- [What you have to do] Write the entries below out again exactly, but skip the pictures.

====== Material for the task

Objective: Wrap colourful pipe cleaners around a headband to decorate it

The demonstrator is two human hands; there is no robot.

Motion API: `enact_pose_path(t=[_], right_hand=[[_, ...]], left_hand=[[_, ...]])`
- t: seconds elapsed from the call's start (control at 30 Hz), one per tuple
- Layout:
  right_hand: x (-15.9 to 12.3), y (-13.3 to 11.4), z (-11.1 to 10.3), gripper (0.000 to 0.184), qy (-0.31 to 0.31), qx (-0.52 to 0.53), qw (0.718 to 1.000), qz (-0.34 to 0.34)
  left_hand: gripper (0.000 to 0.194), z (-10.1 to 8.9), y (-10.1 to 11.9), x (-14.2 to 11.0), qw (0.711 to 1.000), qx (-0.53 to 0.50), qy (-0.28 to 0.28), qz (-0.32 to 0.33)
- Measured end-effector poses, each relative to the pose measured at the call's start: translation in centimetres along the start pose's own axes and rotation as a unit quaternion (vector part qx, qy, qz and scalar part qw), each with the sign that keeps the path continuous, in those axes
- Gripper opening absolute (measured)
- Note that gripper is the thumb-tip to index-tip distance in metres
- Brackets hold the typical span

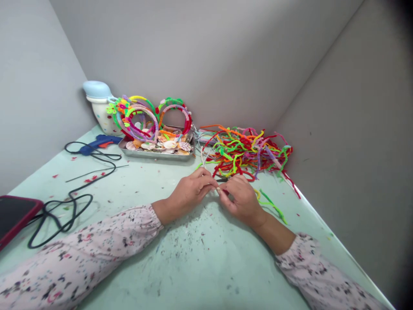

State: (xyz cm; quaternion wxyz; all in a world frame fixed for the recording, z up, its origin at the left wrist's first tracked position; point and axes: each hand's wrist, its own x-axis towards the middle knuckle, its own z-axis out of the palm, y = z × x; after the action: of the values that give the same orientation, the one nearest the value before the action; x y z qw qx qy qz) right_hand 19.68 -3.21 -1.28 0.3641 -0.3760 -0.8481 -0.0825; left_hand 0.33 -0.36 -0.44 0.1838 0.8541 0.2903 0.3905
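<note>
Head view: both hands close together, steadying the work.
Left hand (190, 198): clenched on a thin headband (204, 157).
Right hand (241, 200): pinching the same spot.
Pipe cleaners (245, 150): heaped within reach.

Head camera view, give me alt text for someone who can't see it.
The left hand and right hand pinch a thin hoop beside a heap of colourful pipe cleaners. Behind them, pipe-cleaner headbands stand on a metal tray of seashells. A blue glue gun and black cord lie on the pale green table.

Left hand (190, 192), right hand (241, 201), close together
</note>
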Motion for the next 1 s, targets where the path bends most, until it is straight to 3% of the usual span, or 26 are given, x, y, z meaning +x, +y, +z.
enact_pose_path(t=[0.73,1.0], right_hand=[[-0.01,0.06,-0.15,0.009,-0.043,-0.036,0.998,-0.038],[0.08,0.02,-0.24,0.010,-0.041,-0.050,0.997,-0.032]], left_hand=[[0.018,-0.27,-0.13,-0.18,0.995,0.072,-0.067,0.022],[0.019,-0.15,-0.42,-0.24,0.996,0.072,-0.053,0.028]])
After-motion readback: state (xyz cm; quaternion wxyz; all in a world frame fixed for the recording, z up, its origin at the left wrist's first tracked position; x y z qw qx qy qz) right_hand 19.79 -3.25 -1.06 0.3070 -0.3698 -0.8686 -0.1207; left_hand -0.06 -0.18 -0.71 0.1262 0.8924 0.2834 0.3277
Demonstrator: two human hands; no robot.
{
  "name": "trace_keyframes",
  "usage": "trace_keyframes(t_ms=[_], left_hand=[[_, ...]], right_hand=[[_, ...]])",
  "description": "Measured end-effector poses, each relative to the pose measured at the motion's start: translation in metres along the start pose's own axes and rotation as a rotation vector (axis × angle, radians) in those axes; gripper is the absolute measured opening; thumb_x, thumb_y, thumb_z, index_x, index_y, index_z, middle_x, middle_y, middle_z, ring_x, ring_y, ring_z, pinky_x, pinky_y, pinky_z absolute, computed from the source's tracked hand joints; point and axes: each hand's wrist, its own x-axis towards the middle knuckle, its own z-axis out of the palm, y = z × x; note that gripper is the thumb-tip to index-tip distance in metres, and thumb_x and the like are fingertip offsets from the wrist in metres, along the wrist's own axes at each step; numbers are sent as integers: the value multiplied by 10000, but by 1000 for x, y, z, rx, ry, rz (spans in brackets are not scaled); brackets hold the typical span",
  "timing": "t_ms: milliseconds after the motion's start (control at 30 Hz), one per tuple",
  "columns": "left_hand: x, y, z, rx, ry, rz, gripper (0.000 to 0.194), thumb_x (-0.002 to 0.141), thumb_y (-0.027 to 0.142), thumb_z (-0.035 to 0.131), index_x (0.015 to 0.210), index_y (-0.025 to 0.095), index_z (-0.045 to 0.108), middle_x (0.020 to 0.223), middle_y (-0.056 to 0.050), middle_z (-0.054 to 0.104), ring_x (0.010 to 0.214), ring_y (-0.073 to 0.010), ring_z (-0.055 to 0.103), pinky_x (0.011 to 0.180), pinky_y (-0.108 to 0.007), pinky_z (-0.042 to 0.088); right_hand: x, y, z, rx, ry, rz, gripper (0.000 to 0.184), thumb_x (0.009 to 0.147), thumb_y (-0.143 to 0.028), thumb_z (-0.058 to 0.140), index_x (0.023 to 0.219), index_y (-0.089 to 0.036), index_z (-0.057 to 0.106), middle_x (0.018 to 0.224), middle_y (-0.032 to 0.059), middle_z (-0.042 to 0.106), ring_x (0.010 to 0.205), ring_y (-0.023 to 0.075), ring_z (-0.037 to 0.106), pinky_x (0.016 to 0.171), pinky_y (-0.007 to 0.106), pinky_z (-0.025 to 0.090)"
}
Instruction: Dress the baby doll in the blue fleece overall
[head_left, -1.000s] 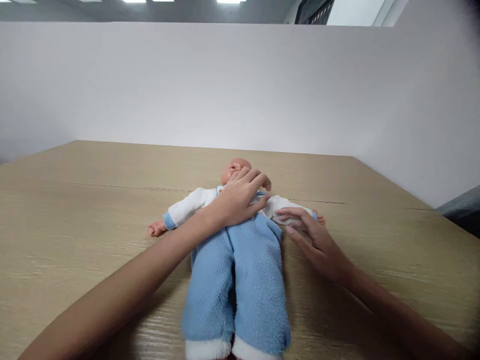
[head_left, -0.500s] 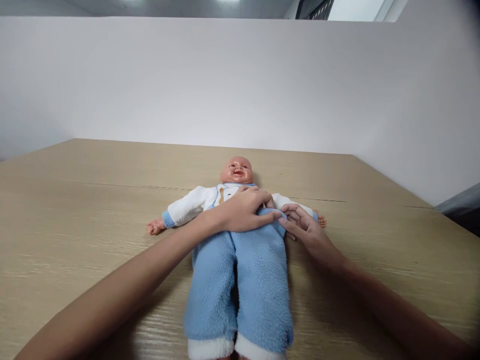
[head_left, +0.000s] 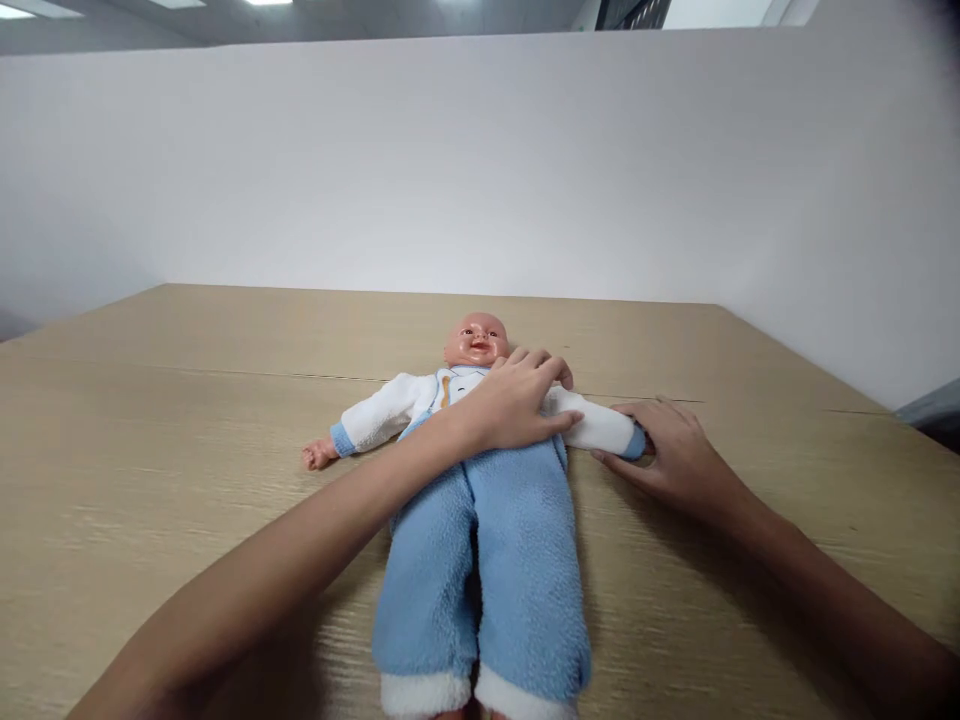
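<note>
A baby doll (head_left: 474, 340) lies on its back on the wooden table (head_left: 150, 440), head away from me. It wears a white top (head_left: 382, 408) with blue cuffs and blue fleece trousers (head_left: 495, 540) with white hems. My left hand (head_left: 517, 405) lies flat on the doll's chest, fingers stretched over its right side. My right hand (head_left: 675, 455) is wrapped round the end of the doll's sleeve (head_left: 604, 428) at the blue cuff, hiding the doll's small hand. The doll's other arm lies stretched out to the left, untouched.
A plain white partition wall (head_left: 480, 170) stands along the table's far edge and down its right side. The table's right edge shows at the far right, with a dark floor area (head_left: 937, 420) beyond it.
My right hand has moved from the doll's waist out to the end of its sleeve and closed round the cuff. My left hand has shifted up from the waistband onto the chest.
</note>
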Motion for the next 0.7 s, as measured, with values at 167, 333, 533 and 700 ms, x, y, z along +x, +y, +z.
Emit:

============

- [Result for this task]
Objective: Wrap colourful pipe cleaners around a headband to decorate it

The demonstrator is two human hands; there is no robot.

Motion API: `enact_pose_path(t=[_], right_hand=[[_, ...]], left_hand=[[_, ...]])`
- t: seconds elapsed from the call's start (control at 30 Hz), one per tuple
- Layout:
  right_hand: x (-15.9 to 12.3), y (-13.3 to 11.4), z (-11.1 to 10.3), gripper (0.000 to 0.184), qy (-0.31 to 0.31), qx (-0.52 to 0.53), qw (0.718 to 1.000), qz (-0.34 to 0.34)
  left_hand: gripper (0.000 to 0.194), z (-10.1 to 8.9), y (-10.1 to 11.9), x (-14.2 to 11.0), qw (0.711 to 1.000), qx (-0.53 to 0.50), qy (-0.28 to 0.28), qz (-0.32 to 0.33)
- Measured end-effector poses, each relative to the pose measured at the call's start: translation in centimetres along the start pose's own axes and rotation as a unit quaternion (vector part qx, qy, qz and scalar part qw), each with the sign that keeps the path continuous, in those axes
- Gripper opening absolute (measured)
- Note that gripper is the thumb-tip to index-tip distance in metres
- Brackets hold the typical span


State: (xyz cm; quaternion wxyz; all in a world frame fixed for the recording, z up, its origin at the left wrist's first tracked position; point and axes: each hand's wrist, its own x-axis towards the middle knuckle, its own z-axis out of the palm, y = z × x; after the action: of the values that give the same orientation, the one nearest the value before the action; x y z qw qx qy qz) right_hand 19.68 -3.21 -1.28 0.3641 -0.3760 -0.8481 -0.0825; left_hand 0.33 -0.36 -0.44 0.1838 0.8541 0.2903 0.3905
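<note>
Head view: both hands close together, steadying the work.
Left hand (190, 198): clenched on a thin headband (204, 157).
Right hand (241, 200): pinching the same spot.
Pipe cleaners (245, 150): heaped within reach.

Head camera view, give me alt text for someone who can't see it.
The left hand and right hand pinch a thin hoop beside a heap of colourful pipe cleaners. Behind them, pipe-cleaner headbands stand on a metal tray of seashells. A blue glue gun and black cord lie on the pale green table.

Left hand (190, 192), right hand (241, 201), close together
</note>
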Motion for the next 1 s, targets where the path bends most, until it is straight to 3% of the usual span, or 26 are given, x, y, z meaning +x, +y, +z.
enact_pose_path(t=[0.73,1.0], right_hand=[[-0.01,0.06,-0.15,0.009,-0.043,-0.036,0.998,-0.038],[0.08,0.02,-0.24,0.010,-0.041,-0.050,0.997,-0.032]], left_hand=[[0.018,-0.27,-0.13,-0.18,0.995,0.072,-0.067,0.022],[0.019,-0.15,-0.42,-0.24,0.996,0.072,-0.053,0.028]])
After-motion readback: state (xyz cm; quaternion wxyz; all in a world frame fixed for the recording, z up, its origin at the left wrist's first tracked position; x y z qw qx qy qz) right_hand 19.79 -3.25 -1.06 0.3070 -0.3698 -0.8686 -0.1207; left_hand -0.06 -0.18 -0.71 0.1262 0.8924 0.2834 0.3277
Demonstrator: two human hands; no robot.
{
  "name": "trace_keyframes",
  "usage": "trace_keyframes(t_ms=[_], left_hand=[[_, ...]], right_hand=[[_, ...]])",
  "description": "Measured end-effector poses, each relative to the pose measured at the motion's start: translation in metres along the start pose's own axes and rotation as a rotation vector (axis × angle, radians) in those axes; gripper is the absolute measured opening; thumb_x, thumb_y, thumb_z, index_x, index_y, index_z, middle_x, middle_y, middle_z, ring_x, ring_y, ring_z, pinky_x, pinky_y, pinky_z absolute, computed from the source's tracked hand joints; point and axes: each hand's wrist, its own x-axis towards the middle knuckle, its own z-axis out of the palm, y = z × x; note that gripper is the thumb-tip to index-tip distance in metres, and thumb_x and the like are fingertip offsets from the wrist in metres, along the wrist's own axes at each step; numbers are sent as integers: the value multiplied by 10000, but by 1000 for x, y, z, rx, ry, rz (spans in brackets are not scaled); brackets hold the typical span",
  "timing": "t_ms: milliseconds after the motion's start (control at 30 Hz), one per tuple",
  "columns": "left_hand: x, y, z, rx, ry, rz, gripper (0.000 to 0.194), thumb_x (-0.002 to 0.141), thumb_y (-0.027 to 0.142), thumb_z (-0.035 to 0.131), index_x (0.015 to 0.210), index_y (-0.025 to 0.095), index_z (-0.045 to 0.108), middle_x (0.020 to 0.223), middle_y (-0.056 to 0.050), middle_z (-0.054 to 0.104), ring_x (0.010 to 0.214), ring_y (-0.073 to 0.010), ring_z (-0.055 to 0.103), pinky_x (0.011 to 0.180), pinky_y (-0.108 to 0.007), pinky_z (-0.042 to 0.088); right_hand: x, y, z, rx, ry, rz, gripper (0.000 to 0.184), thumb_x (0.009 to 0.147), thumb_y (-0.143 to 0.028), thumb_z (-0.058 to 0.140), index_x (0.023 to 0.219), index_y (-0.089 to 0.036), index_z (-0.057 to 0.106), middle_x (0.018 to 0.224), middle_y (-0.032 to 0.059), middle_z (-0.042 to 0.106), ring_x (0.010 to 0.205), ring_y (-0.023 to 0.075), ring_z (-0.037 to 0.106), pinky_x (0.016 to 0.171), pinky_y (-0.007 to 0.106), pinky_z (-0.025 to 0.090)"
}
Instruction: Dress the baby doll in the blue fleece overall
[head_left, -1.000s] 
[head_left, -0.500s] 
[head_left, +0.000s] 
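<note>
A baby doll (head_left: 474, 340) lies on its back on the wooden table (head_left: 150, 440), head away from me. It wears a white top (head_left: 382, 408) with blue cuffs and blue fleece trousers (head_left: 495, 540) with white hems. My left hand (head_left: 517, 405) lies flat on the doll's chest, fingers stretched over its right side. My right hand (head_left: 675, 455) is wrapped round the end of the doll's sleeve (head_left: 604, 428) at the blue cuff, hiding the doll's small hand. The doll's other arm lies stretched out to the left, untouched.
A plain white partition wall (head_left: 480, 170) stands along the table's far edge and down its right side. The table's right edge shows at the far right, with a dark floor area (head_left: 937, 420) beyond it.
My right hand has moved from the doll's waist out to the end of its sleeve and closed round the cuff. My left hand has shifted up from the waistband onto the chest.
</note>
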Motion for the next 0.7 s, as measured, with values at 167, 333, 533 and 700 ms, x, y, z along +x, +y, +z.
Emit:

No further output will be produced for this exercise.